Nous avions un autre catholique de haute volée en la personne de monsieur B*, professeur d'histoire et de géographie. Un grand maigre à l'allure ascétique, toujours vêtu d'un costume gris. Lui non plus ne m'aimait pas ; lui non plus, je ne l'aimais pas. Comme c'est bizarre, n'est-ce pas ? En troisième, alors que nous étudiions l'histoire des Amériques, un de mes condisciples avait osé lui suggérer que le massacre des Indiens, ce n'était quand même pas bien. Monsieur B. avait répondu : « Mais ils étaient de toute façon destinés à disparaître. C'était un peuple en pleine décadence. La preuve : ils ne faisaient presque plus d'enfants. » J'ai retrouvé ce docte personnage professeur d'histoire de l'art aux Arts décoratifs. Commentant La cruche cassée, toile de Watteau où l'on voit un rustaud bousculer une accorte fermière dans une intention aucunement équivoque, il avait eu, devant les gars et les filles de vingt ans que nous étions, ces mots touchants : « On voit l'homme s'efforcer de retenir la paysanne qui vient de trébucher ». Cela ne s'invente pas, ni les ricanements généralisés qui avaient souligné. Professeur d'histoire et d'histoire de l'art, hein ? Alors pour terminer, une ultime anecdote, si croustillante que j'en ai l'eau à la bouche.

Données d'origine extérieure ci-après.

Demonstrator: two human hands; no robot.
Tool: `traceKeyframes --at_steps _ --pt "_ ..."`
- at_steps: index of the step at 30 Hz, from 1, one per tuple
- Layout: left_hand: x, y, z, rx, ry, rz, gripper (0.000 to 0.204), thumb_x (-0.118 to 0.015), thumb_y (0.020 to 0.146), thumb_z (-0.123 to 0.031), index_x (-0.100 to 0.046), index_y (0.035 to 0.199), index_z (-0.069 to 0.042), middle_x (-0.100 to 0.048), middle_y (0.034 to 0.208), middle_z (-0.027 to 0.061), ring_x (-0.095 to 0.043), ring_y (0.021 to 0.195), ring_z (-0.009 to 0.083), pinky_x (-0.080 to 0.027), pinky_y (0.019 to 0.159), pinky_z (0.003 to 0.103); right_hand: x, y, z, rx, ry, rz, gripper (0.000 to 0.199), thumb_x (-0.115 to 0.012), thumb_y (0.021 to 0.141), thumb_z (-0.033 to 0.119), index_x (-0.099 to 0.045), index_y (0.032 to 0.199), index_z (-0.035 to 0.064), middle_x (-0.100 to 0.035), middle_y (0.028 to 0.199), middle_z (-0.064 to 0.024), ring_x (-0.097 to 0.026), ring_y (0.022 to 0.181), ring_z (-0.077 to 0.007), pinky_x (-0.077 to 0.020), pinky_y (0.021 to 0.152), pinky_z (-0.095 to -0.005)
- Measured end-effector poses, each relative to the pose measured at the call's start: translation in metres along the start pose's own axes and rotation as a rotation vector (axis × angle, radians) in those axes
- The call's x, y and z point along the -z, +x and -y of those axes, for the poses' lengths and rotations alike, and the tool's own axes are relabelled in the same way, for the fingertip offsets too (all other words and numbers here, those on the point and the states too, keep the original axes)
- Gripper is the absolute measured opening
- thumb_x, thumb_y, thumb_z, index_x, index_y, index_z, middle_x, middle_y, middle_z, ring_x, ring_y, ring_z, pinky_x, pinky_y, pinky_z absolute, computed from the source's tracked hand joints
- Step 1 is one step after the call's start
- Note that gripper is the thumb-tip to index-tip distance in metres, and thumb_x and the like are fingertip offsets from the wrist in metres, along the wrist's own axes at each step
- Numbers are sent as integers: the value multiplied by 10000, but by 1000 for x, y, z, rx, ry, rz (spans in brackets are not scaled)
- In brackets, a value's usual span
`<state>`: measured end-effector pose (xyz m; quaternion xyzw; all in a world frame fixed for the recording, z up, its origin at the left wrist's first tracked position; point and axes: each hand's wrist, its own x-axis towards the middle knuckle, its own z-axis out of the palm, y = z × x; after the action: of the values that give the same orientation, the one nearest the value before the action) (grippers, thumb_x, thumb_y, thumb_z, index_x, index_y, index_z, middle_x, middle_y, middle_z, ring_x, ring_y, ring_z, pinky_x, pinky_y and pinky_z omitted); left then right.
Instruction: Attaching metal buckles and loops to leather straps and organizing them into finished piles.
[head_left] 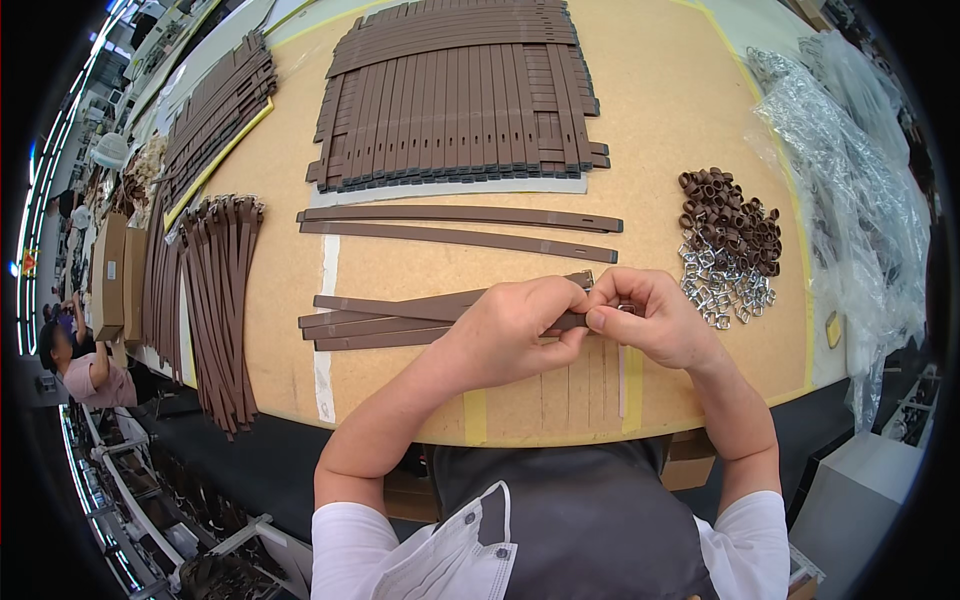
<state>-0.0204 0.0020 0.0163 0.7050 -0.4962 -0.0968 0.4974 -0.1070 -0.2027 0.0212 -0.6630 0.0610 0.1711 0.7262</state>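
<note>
My left hand (pixel 520 330) is closed around a brown leather strap (pixel 570 321), whose dark end shows between my two hands. Close against it, the thumb and fingers of my right hand (pixel 655 320) pinch a small metal buckle (pixel 626 308), mostly covered by the fingers. Several brown straps (pixel 375 325) lie fanned beneath my left hand and wrist, their far ends pointing left. Just beyond them, two more straps (pixel 460 214) rest side by side, each with a slot near its right end.
A large stack of straps (pixel 450 100) fills the back. At left, buckled straps (pixel 222 310) hang over the edge beside another strap pile (pixel 215 115). Brown loops (pixel 730 215) and metal buckles (pixel 722 290) lie right, near crumpled clear plastic (pixel 850 170). Another person (pixel 90 370) is far left.
</note>
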Motion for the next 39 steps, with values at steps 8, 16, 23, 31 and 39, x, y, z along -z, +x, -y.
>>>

J'ai retrouvé une dernière fois monsieur B. à la fin des années 60, en allant écouter, à l'ancienne Fac de Lettres de la place de Verdun, une des conférences qu'il y donnait sur l'histoire régionale. Je me souviens, cet homme empli d'un pieuse rigueur scientifique avait commencé son blabla par cette phrase : « Lorsque nous contemplons les montagnes magnifiques que le Créateur a disposées autour de Grenoble...»
Y'a combien de temps, m'sieur Bornecque ? Merde, ça y est, j'ai cafté.